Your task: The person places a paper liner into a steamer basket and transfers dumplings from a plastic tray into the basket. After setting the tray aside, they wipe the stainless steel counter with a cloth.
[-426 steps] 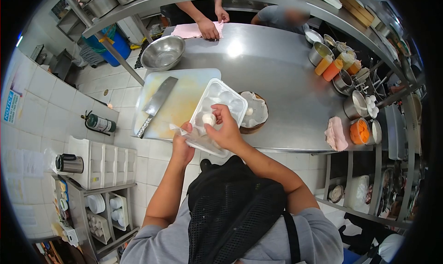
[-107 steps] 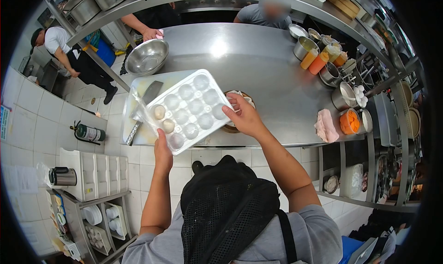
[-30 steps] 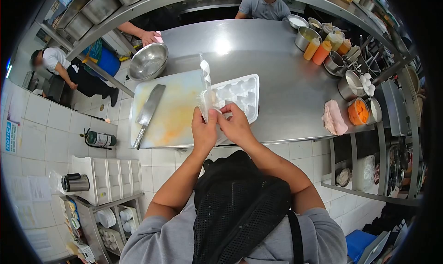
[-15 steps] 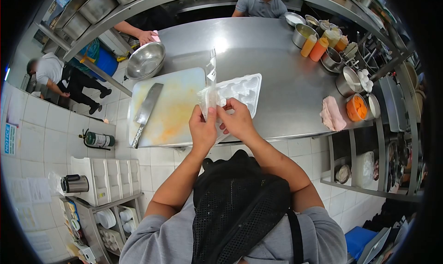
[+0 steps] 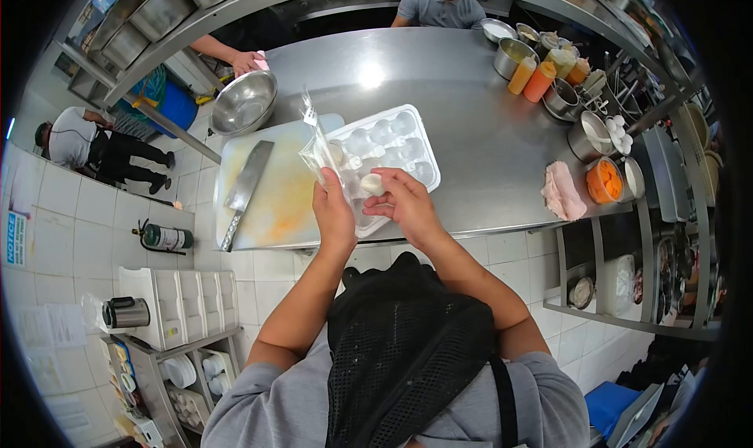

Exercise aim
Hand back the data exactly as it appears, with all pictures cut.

Response below
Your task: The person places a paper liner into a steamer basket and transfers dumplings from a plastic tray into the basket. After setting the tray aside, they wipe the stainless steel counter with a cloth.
[-426 steps] 
[-107 steps] 
[-30 steps] 
[-15 steps] 
[+0 steps] 

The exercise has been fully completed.